--- Task to complete ---
Using the listing that follows, return every line with the word "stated".

--- Source data ---

※ ※ ※

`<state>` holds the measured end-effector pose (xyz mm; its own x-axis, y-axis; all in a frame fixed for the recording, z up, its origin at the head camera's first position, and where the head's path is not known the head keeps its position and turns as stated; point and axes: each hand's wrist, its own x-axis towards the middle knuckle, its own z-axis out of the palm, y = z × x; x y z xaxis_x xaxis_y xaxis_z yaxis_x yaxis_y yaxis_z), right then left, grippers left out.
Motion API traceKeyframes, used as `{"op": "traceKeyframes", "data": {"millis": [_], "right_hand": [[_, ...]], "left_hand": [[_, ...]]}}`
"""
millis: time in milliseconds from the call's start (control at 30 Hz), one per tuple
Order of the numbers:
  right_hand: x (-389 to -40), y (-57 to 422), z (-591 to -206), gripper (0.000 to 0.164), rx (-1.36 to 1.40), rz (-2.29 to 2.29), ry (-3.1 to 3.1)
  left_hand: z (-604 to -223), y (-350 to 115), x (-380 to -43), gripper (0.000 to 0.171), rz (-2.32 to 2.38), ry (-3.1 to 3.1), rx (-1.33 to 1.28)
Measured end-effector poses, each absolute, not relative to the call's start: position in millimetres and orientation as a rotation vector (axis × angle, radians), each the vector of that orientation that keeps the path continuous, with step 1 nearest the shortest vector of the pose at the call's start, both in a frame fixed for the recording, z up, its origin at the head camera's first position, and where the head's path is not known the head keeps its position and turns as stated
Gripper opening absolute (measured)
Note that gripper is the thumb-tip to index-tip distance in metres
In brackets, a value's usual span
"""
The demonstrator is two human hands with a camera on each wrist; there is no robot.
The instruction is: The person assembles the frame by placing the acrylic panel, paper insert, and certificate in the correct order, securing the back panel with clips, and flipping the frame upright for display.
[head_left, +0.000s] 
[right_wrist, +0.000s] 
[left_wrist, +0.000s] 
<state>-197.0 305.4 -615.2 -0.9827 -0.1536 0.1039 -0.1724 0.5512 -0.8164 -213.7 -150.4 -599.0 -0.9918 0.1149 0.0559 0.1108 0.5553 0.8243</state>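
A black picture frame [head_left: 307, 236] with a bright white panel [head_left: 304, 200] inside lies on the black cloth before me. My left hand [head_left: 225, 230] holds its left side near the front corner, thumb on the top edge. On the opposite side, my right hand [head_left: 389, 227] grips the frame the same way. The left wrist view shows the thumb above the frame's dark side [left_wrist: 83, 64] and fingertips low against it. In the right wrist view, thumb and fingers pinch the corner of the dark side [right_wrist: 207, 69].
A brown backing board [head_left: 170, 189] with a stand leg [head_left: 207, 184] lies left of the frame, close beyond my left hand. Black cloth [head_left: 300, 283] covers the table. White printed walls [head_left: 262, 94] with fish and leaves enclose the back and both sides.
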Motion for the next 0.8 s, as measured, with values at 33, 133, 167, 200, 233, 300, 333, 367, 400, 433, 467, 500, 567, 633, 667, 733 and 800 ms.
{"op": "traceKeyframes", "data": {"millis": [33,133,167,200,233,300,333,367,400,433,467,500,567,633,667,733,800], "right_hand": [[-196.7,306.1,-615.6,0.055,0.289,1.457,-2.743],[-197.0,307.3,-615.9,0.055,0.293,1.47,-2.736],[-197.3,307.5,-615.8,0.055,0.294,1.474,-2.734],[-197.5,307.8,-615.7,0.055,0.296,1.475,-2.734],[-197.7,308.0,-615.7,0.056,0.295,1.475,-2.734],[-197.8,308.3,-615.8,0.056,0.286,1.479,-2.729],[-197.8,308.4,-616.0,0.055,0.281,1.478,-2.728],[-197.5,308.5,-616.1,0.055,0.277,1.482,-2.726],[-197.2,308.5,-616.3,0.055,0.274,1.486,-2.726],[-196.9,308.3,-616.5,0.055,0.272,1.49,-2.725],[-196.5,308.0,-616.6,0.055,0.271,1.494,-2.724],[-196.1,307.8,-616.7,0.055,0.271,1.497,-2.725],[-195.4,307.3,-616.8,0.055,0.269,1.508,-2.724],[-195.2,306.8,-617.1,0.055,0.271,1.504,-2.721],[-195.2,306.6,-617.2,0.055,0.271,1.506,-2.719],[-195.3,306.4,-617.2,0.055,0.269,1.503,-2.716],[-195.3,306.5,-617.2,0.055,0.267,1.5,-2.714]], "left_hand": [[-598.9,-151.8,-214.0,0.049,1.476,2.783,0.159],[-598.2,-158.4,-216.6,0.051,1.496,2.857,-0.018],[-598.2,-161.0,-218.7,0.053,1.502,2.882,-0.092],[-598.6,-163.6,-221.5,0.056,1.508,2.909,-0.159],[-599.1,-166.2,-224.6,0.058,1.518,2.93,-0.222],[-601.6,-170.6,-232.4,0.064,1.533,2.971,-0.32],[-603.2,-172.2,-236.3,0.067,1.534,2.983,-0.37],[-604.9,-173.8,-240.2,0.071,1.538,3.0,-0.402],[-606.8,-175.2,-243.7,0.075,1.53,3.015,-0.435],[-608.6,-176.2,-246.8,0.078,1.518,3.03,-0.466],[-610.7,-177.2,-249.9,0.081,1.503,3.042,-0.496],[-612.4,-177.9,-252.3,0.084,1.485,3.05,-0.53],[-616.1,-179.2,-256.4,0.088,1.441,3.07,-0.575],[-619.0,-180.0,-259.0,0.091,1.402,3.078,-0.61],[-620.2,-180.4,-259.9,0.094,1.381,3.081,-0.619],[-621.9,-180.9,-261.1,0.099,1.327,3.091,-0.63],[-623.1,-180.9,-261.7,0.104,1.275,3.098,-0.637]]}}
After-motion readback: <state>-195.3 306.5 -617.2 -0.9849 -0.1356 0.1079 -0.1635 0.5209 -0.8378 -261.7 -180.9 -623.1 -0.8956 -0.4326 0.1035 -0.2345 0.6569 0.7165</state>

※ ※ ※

--- Written solution ---
`<state>` holds the measured end-effector pose (xyz mm; its own x-axis, y-axis; all in a frame fixed for the recording, z up, its origin at the head camera's first position, and where the head's path is not known the head keeps its position and turns as stated; point and axes: each hand's wrist, its own x-axis towards the middle knuckle, its own z-axis out of the palm, y = z × x; x y z xaxis_x xaxis_y xaxis_z yaxis_x yaxis_y yaxis_z), right then left, grippers left out.
Measured end-effector poses, each absolute, not relative to the call's start: position in millimetres and orientation as a rotation vector (axis × angle, radians), each the vector of that orientation that keeps the path continuous, with step 1 nearest the shortest vector of the pose at the call's start, both in a frame fixed for the recording, z up, its origin at the head camera's first position, and where the head's path is not known the head keeps its position and turns as stated

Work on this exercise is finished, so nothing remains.